Amnistía Internacional ha condenado en reiteradas ocasiones el uso de fuerza letal en manifestaciones civiles y ha exigido al Estado peruano transparencia en las investigaciones. Asimismo, la Oficina del Alto Comisionado de la ONU para los Derechos Humanos solicitó una observación independiente sobre posibles violaciones sistemáticas, incluidas ejecuciones extrajudiciales.
La crisis también ha tenido impacto diplomático: la Alianza del Pacífico postergó una cumbre clave para junio de 2025, inicialmente programada para firmar acuerdos comerciales con México y Colombia. El riesgo país ha subido levemente y las agencias calificadoras monitorean el desarrollo del conflicto.
La denuncia a Dina Boluarte marca un momento crítico para el sistema democrático peruano. Más allá del desenlace judicial, el episodio refleja la tensión entre el poder central y una ciudadanía históricamente excluida.

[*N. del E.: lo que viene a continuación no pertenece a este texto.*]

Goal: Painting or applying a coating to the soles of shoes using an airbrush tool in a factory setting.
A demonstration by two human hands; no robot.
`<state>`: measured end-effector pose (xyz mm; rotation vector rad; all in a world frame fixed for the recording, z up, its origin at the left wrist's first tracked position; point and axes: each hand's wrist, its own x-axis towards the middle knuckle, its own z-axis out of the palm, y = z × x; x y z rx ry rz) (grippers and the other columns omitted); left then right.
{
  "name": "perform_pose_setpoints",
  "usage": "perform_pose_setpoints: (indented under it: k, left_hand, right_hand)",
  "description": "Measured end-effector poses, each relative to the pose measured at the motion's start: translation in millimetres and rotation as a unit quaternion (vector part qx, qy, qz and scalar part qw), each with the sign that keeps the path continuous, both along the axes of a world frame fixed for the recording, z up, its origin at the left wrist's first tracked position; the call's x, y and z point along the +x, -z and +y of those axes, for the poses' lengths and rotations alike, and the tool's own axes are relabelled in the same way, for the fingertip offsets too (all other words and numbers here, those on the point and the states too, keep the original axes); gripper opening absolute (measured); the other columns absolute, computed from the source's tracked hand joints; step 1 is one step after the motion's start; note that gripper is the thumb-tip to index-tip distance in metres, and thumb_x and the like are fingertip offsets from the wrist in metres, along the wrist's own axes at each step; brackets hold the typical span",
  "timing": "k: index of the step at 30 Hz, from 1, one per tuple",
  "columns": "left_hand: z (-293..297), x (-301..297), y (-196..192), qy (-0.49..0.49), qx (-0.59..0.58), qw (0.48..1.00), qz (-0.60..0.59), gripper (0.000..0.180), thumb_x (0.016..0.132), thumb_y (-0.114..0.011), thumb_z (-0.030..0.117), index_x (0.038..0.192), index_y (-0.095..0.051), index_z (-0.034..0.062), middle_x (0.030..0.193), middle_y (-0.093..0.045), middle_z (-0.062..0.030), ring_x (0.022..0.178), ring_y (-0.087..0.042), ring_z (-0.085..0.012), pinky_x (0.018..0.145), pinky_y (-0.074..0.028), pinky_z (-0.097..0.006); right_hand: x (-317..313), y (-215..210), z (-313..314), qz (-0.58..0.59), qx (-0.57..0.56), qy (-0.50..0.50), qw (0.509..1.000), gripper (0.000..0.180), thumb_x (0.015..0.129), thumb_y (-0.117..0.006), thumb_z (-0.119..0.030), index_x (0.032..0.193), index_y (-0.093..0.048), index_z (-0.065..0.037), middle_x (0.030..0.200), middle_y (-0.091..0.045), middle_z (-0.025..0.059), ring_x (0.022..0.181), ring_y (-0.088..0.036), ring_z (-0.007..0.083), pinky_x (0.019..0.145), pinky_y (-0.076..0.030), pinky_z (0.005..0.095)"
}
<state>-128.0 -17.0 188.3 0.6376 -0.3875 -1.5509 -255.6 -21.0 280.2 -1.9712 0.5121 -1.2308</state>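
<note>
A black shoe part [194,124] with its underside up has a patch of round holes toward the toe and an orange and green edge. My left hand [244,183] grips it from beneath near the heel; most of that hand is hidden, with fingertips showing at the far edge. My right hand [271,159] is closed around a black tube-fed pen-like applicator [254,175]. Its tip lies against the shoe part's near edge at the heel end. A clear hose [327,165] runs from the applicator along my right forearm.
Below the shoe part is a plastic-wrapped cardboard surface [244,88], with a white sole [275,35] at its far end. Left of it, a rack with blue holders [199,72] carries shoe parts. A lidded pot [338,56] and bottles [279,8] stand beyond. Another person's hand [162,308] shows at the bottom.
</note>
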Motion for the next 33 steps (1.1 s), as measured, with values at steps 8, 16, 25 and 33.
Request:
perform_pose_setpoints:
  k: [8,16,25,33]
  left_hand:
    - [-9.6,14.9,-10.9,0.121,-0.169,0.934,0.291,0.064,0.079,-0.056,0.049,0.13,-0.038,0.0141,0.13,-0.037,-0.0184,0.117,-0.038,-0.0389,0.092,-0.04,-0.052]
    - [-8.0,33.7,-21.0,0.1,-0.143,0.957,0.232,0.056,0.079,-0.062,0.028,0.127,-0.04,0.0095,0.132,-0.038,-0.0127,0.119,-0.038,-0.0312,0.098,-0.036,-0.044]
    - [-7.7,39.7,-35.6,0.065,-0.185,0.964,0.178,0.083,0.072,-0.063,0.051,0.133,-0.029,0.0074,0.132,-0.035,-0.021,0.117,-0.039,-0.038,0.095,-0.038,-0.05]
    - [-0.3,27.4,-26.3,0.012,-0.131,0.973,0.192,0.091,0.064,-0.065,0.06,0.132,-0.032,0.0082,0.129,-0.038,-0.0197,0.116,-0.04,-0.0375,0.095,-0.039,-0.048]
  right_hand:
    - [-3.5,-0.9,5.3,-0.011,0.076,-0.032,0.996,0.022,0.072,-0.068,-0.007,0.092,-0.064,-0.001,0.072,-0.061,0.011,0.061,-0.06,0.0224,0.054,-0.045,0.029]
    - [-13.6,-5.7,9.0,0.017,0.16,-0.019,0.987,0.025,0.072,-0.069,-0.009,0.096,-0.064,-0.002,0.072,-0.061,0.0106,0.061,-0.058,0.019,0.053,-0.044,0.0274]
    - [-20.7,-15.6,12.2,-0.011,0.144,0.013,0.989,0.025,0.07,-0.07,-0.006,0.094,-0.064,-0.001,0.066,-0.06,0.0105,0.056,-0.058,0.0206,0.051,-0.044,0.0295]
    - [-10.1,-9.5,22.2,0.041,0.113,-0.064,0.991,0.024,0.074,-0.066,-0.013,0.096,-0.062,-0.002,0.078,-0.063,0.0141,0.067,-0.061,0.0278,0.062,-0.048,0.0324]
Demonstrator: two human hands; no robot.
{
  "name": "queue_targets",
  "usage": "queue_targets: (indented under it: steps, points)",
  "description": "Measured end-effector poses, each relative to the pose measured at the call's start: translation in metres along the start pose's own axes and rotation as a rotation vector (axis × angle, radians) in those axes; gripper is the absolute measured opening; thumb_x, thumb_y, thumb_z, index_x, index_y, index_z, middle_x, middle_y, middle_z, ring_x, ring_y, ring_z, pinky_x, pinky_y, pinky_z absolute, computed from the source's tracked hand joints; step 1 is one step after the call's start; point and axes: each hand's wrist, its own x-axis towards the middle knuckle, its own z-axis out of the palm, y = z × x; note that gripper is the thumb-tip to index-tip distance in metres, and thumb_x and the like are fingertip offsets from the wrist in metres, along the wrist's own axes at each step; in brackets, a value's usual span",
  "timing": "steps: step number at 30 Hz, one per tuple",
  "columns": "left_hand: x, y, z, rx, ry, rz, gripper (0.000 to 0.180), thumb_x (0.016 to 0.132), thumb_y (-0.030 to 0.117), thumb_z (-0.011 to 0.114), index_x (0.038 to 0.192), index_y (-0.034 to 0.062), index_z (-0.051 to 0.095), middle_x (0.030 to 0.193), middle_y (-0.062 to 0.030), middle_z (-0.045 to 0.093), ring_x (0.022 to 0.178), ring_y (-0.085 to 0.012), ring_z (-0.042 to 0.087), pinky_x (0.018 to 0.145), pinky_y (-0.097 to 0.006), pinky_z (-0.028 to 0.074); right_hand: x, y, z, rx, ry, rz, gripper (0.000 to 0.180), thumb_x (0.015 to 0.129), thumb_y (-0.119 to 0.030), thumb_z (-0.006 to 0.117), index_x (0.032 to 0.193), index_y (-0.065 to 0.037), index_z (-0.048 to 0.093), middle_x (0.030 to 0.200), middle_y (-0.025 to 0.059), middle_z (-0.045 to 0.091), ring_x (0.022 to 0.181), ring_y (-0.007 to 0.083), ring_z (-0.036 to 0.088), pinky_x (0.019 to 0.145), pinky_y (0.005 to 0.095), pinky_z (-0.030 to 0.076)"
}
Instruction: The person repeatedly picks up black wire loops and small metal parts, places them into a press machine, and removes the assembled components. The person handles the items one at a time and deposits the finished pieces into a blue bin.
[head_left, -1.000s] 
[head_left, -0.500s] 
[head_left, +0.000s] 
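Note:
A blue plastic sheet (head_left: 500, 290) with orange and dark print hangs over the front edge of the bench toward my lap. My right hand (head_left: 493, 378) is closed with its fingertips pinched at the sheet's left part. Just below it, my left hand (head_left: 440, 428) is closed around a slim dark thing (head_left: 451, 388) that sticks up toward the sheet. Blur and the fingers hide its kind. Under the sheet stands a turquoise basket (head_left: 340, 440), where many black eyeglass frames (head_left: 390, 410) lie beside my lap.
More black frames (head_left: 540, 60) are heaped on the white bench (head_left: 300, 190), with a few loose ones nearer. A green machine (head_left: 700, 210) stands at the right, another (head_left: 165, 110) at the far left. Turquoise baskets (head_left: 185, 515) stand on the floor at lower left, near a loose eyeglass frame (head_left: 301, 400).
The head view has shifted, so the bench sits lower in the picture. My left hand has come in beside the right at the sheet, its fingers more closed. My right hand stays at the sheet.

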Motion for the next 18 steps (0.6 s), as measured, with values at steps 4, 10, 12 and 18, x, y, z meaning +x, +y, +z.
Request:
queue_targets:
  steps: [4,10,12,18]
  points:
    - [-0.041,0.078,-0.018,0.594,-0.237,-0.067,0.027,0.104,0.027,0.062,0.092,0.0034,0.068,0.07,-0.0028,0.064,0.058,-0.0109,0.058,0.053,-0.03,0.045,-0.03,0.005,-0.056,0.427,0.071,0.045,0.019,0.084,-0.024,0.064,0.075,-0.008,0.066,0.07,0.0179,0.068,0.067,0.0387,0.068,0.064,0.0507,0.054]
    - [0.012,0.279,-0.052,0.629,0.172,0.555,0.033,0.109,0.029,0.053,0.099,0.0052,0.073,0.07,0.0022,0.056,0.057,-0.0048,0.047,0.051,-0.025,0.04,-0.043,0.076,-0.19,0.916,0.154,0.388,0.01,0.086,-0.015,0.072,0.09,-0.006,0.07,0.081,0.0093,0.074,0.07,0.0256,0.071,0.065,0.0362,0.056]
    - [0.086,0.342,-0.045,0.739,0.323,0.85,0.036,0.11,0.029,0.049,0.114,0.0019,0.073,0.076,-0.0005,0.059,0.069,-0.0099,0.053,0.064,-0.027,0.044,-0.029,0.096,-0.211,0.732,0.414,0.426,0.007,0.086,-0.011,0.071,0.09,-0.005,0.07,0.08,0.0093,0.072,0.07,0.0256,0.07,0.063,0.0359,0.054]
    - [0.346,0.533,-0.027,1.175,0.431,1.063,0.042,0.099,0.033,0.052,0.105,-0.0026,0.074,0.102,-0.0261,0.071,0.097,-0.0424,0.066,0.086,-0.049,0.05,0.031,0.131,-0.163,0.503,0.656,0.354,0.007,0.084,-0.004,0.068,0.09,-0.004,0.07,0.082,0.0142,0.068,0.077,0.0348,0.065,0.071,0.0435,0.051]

La restauración de la legitimidad institucional requerirá procesos de diálogo sostenido, con participación activa de mediadores confiables como la Defensoría del Pueblo, la Iglesia Católica y organismos internacionales.
El desafío es múltiple: gestionar una salida democrática, evitar una crisis económica más profunda y prevenir que la polarización derive en nuevas explosiones sociales. Si el sistema político no responde con rapidez y sensibilidad, el país podría volver a entrar en un ciclo de protestas, represión y desgobierno.